Psychological research has shown that many people who feel powerless come to feel unworthy and even become complicit in their own oppression. Sister Joan Chittister was not one of them. This is where the first and third Readings today come in. In the first, the Word of the Lord came to Jeremiah and said, “Stand up and tell them all that I command you. Be not crushed on their account, as though I would leave you crushed before them: For it is I this day who have made you a fortified city….They will fight against you, but not prevail over you, for I am with you to deliver you, says the Lord.” During her years of service to the Spirit of the Gospel, Sister Joan gained the courage to stand up for what was right and just.

I think we can also see in Joan the strength and courage of Jesus’ example in Luke’s Gospel today. The reading describes the way the people in the synagogue turned on Jesus after he gave them examples from Elijah and Elisha, that no prophet gains acceptance in his native place.” They wanted to shut him up and tried to hurl him over the edge of the hill on which the town was built. “But he went straight through their midst.” Similarly, Joan Chittister went straight to Dublin. She and the sisters in her community also went on unharmed.

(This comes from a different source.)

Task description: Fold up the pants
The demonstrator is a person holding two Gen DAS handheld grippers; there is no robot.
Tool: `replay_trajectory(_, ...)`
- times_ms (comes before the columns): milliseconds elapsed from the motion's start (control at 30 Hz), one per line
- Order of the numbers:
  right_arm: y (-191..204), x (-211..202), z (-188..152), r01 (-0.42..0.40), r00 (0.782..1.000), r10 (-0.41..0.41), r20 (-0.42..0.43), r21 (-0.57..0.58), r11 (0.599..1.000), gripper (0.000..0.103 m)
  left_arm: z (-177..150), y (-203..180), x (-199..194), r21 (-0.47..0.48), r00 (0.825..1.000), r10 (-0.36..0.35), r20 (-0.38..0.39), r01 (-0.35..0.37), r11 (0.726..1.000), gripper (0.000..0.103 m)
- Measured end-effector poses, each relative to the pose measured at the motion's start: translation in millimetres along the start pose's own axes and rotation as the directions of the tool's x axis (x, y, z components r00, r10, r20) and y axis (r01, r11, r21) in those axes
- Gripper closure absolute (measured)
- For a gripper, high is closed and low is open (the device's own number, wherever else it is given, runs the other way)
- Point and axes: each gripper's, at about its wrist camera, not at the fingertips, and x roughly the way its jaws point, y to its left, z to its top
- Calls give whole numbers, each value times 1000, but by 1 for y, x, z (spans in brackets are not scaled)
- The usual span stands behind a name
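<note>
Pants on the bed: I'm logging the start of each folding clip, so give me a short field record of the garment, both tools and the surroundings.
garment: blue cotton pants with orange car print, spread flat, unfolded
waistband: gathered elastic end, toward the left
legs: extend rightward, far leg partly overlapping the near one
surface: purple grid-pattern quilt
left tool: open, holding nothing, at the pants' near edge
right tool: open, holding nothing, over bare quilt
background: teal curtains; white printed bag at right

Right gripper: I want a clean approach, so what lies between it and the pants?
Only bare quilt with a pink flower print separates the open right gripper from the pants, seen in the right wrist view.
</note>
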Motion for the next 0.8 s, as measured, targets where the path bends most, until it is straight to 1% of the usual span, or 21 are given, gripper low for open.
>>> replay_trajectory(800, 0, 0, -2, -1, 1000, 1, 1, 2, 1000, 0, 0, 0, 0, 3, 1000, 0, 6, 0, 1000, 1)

That’s the story about Joan. Now I have another one—this time about George…well, Jorge in Spanish…actually Jorge Bergoglio, whom most of us know as Francis, Pope Francis. Life is complicated and discouraging at times. Sometimes despite our best efforts; sometimes as a result of poor judgment, or arrogance or inexperience. Problems develop for us or others we know and love. We sometimes feel, and even are, powerless to do anything about them.

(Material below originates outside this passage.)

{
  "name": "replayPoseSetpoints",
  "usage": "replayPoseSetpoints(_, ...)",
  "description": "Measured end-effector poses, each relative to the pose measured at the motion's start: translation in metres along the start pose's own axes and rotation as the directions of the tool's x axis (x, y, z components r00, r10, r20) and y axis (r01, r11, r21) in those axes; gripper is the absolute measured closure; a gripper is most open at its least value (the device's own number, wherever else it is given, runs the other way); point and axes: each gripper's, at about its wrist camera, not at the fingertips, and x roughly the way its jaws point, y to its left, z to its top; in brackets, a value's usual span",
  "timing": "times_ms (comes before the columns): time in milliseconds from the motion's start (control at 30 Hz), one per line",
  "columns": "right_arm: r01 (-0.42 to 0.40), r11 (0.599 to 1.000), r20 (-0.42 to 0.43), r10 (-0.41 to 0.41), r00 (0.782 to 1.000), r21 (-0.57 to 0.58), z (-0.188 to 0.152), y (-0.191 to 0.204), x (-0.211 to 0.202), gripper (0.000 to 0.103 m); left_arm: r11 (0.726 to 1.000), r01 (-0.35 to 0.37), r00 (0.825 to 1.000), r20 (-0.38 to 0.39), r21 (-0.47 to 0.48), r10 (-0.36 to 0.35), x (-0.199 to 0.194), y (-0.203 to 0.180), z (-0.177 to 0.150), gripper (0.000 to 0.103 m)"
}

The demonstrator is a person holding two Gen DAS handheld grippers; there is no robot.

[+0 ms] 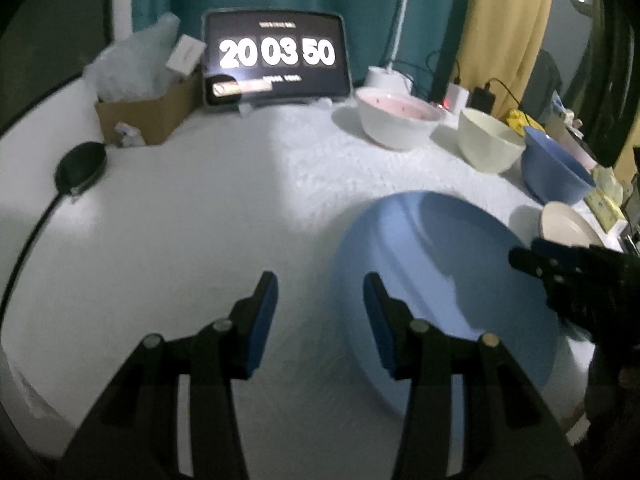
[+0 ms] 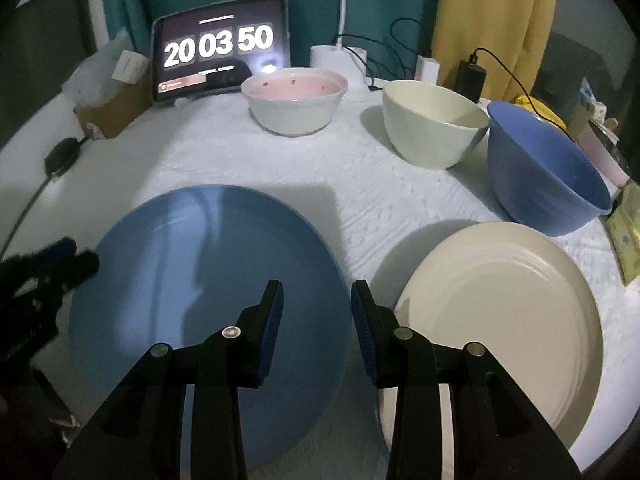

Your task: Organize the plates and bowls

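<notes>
Plates, blue plate (image 2: 208, 280) at 9 o'clock of cream plate (image 2: 500, 320), look rigid, slick, breakable, best pinched at rims; left gripper (image 1: 320, 292) and right gripper (image 2: 317, 300) gape empty.

Left gripper (image 1: 320, 300): jaws parted, nothing between the blue pads, held low over the table toward its left side. Right gripper (image 2: 317, 308): jaws likewise apart and empty, low near the front edge.
</notes>
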Motion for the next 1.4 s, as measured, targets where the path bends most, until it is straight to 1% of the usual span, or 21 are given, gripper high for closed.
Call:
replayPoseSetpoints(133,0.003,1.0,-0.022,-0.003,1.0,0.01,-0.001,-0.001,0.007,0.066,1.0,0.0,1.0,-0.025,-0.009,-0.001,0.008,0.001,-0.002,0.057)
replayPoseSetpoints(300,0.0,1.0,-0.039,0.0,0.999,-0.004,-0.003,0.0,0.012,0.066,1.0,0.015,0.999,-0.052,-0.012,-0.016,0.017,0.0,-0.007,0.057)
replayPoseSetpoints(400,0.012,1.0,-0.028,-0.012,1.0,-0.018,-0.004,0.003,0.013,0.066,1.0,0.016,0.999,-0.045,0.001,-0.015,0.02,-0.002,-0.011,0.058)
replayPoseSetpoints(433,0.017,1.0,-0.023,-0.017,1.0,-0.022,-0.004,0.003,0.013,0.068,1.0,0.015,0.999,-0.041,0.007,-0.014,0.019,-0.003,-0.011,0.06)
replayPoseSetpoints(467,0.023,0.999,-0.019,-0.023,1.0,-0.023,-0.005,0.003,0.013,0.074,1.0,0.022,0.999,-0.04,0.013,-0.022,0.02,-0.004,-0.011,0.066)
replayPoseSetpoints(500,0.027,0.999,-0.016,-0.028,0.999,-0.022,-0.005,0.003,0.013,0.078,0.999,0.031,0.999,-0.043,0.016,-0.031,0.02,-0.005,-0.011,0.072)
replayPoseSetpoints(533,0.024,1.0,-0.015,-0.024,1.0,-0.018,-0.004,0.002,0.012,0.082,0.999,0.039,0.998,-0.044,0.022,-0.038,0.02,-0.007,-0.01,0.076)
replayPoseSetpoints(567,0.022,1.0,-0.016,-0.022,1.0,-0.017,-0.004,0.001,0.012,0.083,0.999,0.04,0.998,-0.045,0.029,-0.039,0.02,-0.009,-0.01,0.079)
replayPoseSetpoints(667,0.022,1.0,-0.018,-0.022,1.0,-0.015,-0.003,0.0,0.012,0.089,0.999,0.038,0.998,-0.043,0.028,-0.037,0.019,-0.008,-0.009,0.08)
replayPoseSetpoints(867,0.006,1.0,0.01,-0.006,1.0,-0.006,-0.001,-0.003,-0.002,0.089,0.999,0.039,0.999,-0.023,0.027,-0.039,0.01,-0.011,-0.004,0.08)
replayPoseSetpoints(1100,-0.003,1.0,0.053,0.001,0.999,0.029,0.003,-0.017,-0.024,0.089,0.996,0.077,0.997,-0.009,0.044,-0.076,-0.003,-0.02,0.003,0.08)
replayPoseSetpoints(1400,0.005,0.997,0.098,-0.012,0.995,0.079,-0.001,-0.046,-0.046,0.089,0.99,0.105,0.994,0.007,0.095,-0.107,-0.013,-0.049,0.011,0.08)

When Jorge Bergoglio was 50,  his Jesuit superiors sent him to Germany, purportedly to do research for his PhD, but in large part to get him out of Argentina where his leadership of the Jesuit province over the previous fifteen years — as Novice Master, then Provincial, and finally as Rector of the seminary — had divided his religious order deeply and bitterly. He was a man in turmoil when in a German church he came across a Baroque painting done in oils on wood paneling that bore the title, “Mary the untier of knots.”

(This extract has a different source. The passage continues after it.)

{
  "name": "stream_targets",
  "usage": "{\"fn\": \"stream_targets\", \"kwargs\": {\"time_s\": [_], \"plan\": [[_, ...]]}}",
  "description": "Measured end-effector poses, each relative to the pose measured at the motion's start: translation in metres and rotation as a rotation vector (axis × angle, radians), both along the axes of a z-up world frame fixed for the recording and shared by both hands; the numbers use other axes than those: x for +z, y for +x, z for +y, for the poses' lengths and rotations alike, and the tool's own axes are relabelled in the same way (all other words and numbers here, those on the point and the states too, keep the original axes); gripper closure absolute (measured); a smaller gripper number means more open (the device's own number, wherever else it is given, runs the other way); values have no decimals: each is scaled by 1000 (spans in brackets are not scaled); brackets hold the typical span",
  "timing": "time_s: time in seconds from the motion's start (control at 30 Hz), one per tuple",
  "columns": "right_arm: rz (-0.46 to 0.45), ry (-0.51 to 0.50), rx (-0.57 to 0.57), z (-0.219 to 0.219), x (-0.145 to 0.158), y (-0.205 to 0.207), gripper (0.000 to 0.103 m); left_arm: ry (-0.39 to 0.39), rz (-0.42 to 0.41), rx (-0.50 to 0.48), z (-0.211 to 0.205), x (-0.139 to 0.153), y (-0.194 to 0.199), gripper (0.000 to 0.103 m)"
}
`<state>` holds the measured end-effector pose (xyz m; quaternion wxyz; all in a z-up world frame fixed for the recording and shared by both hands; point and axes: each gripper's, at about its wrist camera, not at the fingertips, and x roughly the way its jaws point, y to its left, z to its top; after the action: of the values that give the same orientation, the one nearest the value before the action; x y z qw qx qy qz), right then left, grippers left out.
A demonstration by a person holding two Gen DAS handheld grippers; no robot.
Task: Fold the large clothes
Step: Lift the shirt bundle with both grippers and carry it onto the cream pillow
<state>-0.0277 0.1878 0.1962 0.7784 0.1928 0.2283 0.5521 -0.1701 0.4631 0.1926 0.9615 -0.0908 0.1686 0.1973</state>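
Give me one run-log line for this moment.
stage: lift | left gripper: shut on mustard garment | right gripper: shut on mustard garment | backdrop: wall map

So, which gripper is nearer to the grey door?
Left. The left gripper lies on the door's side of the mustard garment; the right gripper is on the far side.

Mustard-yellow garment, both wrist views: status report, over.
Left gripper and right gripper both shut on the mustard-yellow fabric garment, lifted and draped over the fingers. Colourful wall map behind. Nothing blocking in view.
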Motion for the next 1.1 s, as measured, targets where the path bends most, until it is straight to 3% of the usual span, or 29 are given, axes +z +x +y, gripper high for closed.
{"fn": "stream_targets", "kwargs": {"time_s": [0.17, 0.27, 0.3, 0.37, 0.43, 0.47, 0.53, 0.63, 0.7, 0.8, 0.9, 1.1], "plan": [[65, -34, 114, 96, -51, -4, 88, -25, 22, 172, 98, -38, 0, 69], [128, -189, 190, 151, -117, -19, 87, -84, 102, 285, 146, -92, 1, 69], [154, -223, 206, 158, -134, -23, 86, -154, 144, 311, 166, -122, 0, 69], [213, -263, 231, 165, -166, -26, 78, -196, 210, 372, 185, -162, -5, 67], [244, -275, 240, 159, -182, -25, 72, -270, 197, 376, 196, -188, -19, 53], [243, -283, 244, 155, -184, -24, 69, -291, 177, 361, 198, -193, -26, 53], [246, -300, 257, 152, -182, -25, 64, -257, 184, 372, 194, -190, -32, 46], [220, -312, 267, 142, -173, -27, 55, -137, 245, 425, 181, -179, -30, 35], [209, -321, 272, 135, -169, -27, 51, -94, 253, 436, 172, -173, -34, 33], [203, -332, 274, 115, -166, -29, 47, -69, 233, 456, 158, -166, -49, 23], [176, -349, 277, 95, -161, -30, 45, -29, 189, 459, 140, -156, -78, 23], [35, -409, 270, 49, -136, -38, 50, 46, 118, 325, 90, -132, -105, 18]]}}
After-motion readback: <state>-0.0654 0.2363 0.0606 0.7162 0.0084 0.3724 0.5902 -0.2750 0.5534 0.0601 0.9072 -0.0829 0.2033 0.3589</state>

The story behind it went back to 1610 when a Bavarian nobleman begged the counsel of a priest to help save his marriage. The priest remembered that St. Irenaeus in the second century had written that “the knot of Eve’s disobedience had been loosed by the obedience of Mary.” The priest implored the Virgin Mary to loosen  and resolve the knots that threatened the marriage. The couple subsequently overcame their problems and stayed together.  In 1700 the aristocrat’s nephew commissioned the painting of Mary unraveling the entanglements of their marriage ribbon. Bergoglio found that the painting gave him much comfort. The knots were the difficulties in his life, the daily difficulties in each of our lives.

When he returned to Buenos Aires, he brought a postcard of the Augsburg painting with him. A decade later parishioners raised money to have a full-sized copy painted. Thousands of people go to see it every month.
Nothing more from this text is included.